Marie Bonaparte: La mort de Freud (1939)

Article paru dans Marianne du mercredi 4 octobre 1939.

Parmi les nouvelles des fronts de combat, à l’heure où s’ouvrent si larges à tant de jeunes gens les portes de la Mort, l’annonce de la disparition d’un vieillard est venue émouvoir la conscience universelle. C’est que celui qui vient de fermer à la lumière ses yeux profonds était l’un des plus grands parmi les hommes. Il fut de ceux dont chaque siècle ne voit naître que quelques-uns et l’univers, bien qu’absorbé actuellement par la violence et la destruction, ou tendant ses efforts afin d’y parer, a senti passer, avec le souffle de la mort qui faucha Freud, celui de la haute et calme grandeur.

Descendante moi-même d’une lignée qui donna au monde l’un de ses plus grands conquérants, mais fille d’un petit-neveu de l’Empereur qui se voua aux œuvres de la pensée, j’ai, depuis l’enfance, appris a estimer plus haut que les actions de force et de puissance les conquêtes spirituelles, et c’est sans doute ce qui me porta, sur le déclin de ma vie, vers Freud, dont je m’enorgueillis d’être la disciple. Certes la force est nécessaire aux peuples Pour se défendre contre les entreprises de la violence, mais la fleur de l’esprit humain ne s’épanouit que dans l’atelier de l’artiste ou le laboratoire du savant.

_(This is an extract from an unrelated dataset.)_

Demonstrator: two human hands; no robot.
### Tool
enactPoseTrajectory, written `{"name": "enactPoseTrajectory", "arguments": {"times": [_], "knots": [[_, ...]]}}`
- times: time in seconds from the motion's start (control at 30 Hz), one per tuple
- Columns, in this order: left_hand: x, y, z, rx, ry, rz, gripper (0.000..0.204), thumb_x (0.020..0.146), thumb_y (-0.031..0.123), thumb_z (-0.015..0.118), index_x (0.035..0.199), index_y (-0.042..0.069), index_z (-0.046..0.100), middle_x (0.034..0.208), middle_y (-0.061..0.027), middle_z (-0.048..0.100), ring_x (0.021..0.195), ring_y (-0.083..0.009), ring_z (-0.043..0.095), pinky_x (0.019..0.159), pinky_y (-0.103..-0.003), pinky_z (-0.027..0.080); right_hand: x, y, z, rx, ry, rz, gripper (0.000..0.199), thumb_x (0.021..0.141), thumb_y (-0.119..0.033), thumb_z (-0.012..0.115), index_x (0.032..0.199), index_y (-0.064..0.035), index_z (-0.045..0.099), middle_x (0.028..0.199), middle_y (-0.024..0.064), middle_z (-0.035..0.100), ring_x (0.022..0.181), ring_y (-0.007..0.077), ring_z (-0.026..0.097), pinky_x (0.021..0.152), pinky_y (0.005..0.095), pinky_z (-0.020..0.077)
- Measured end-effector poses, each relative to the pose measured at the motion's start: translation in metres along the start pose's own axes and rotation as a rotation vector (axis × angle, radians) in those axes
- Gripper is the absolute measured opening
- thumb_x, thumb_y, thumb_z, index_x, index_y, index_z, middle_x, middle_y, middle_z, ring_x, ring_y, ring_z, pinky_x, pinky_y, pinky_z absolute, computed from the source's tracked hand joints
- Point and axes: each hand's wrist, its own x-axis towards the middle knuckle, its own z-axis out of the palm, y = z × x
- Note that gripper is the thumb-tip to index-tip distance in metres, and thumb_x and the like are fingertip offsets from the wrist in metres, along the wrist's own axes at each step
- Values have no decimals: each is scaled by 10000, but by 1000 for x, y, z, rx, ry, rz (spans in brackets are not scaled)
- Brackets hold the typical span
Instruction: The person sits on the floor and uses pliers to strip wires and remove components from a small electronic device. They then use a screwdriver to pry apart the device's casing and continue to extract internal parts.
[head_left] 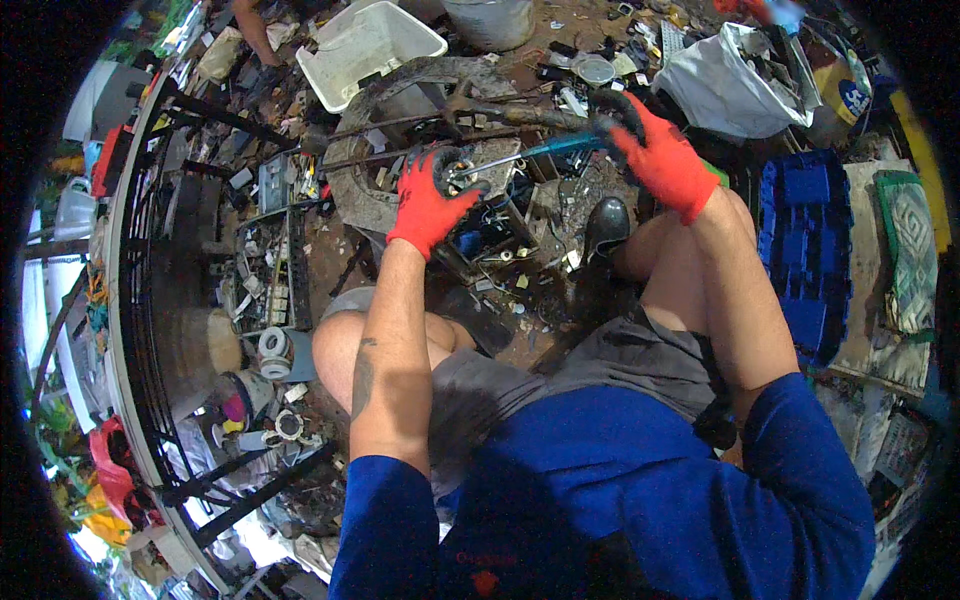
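Note:
Both hands wear red gloves with black palms and fingers. My right hand [662, 158] is closed around the handle of a screwdriver [563, 145] with a teal handle and a long metal shaft. The shaft slants down and left to my left hand [430, 205]. There, black-coated fingers curl around a small part with a metallic look; its kind is too small to make out, and the fingers partly cover it. The screwdriver's tip is at or very near this part. Under the hands is a worn, grey work block [500, 152]. A hammer-like tool [500, 112] lies just beyond.
A white plastic tub [372, 50] and a bucket [490, 22] stand at the far side. A white sack [735, 80] of scrap sits far right, with a blue plastic crate [805, 255] nearer. Scrap pieces litter the floor; a black metal rack [140, 290] runs along the left.

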Motion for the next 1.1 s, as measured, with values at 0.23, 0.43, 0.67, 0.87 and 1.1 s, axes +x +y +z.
{"name": "enactPoseTrajectory", "arguments": {"times": [0.23, 0.43, 0.67, 0.87, 1.1], "knots": [[5, -8, -15, -253, -156, -102, 781, 784, 256, 710, 1468, 86, 375, 1446, -209, 447, 1394, -404, 337, 1169, -480, 239, -7, 11, 3, 330, 83, -317, 466, 943, -237, 625, 1374, -109, 507, 1142, 129, 675, 1062, 217, 634, 947, 353, 491], [0, -17, -15, -135, -173, -101, 726, 811, 259, 663, 1459, 82, 390, 1462, -214, 435, 1376, -412, 365, 1144, -460, 303, -2, -3, -5, 3, -71, 60, 522, 910, -181, 667, 1396, -103, 494, 1203, 142, 654, 1138, 231, 616, 1001, 363, 467], [5, 5, -25, -160, -186, -110, 668, 804, 256, 675, 1399, 43, 461, 1390, -225, 511, 1341, -392, 429, 1119, -431, 358, -4, 26, -1, 16, -1, -254, 552, 885, -213, 688, 1394, -106, 500, 1249, 198, 614, 1180, 333, 598, 1002, 381, 470], [3, 2, -29, -78, -151, -55, 622, 789, 253, 693, 1346, 35, 523, 1353, -219, 548, 1290, -386, 487, 1087, -417, 400, -7, 14, -5, -65, -104, -364, 558, 864, -172, 700, 1387, -122, 514, 1304, 199, 588, 1203, 346, 580, 1040, 400, 446], [7, 18, -34, -34, -163, -72, 575, 786, 265, 701, 1305, 58, 566, 1283, -211, 589, 1197, -371, 562, 1016, -410, 460, -15, -2, -12, -65, -79, -188, 503, 840, -130, 703, 1324, -109, 568, 1283, 192, 607, 1216, 334, 572, 1037, 392, 448]]}}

Or, le laboratoire ou Freud accomplit ses découvertes, en est-il de plus magnifique: l’âme humaine, l’âme de nous tous, aux secrets jusqu’à lui inexplorés? Les mystères du rêve, les mystères des maladies de l’âme, les mystères du sexe et les miracles par lesquels se muent nos instincts les plus animaux en nos plus hautes valeurs morales, culturelles, religieuses, sous l’influence de cet alambic qui a nom “ civilisation ”,voilà ce que nous révéla Freud.Œuvre le plus souvent incomprise! La matière étudiée par Freud les instincts, les forces animales, barbares, sexe et agression, hantant le tréfonds de nous tous, ainsi que leurs transformations. L’instrument d’investigation: la raison, notre raison spécifiquement humaine aboutissant, par cette investigation et par la connaissance, à la maîtrise justement de ces forces archaïques. Or le public confond souvent la matière avec l’instrument et il s’est même trouvé hier un journaliste français pour accuser Freud d’avoir “ glorifié ” l’instinct et par-là préparé l’avènement du nazisme!

Hélas! parmi les persécutés par le barbare credo pangermaniste actuel, Freud fut l’un des plus visés parce que l’un des plus grands. La culture allemande est aujourd’hui exilée d’Allemagne, d’une Allemagne où ne retentit plus, depuis mois après mois déjà, que le bruit des bottes, le roulement des tanks ou des canons, le vrombissement des avions. Avec un Einstein, un Thomas Mann et d’autres, Freud, pourchassé dans sa pensée, ayant vu détruire ses livres par milliers, avait dû, l’an passé, prendre le chemin de l’exil. A quatre-vingt-deux ans il quittait sa patrie, Vienne, où s’était écoulée toute sa longue vie de famille et de labeur et, avec les siens, il s’établissait en cette libérale Angleterre qui gardera l’honneur d’héberger, après son dernier exil, ses cendres.

Les cendres de ce corps menu qu’anima une si haute flamme reposeront non loin des restes d’un Newton ou d’un Darwin. Et à juste titre: la hardiesse de ces trois grands génies fut égale, que l’esprit du premier se soit élancé vers les astres, du second vers l’évolution millénaire de la vie, du dernier enfin vers les abîmes insondés de l’âme humaine.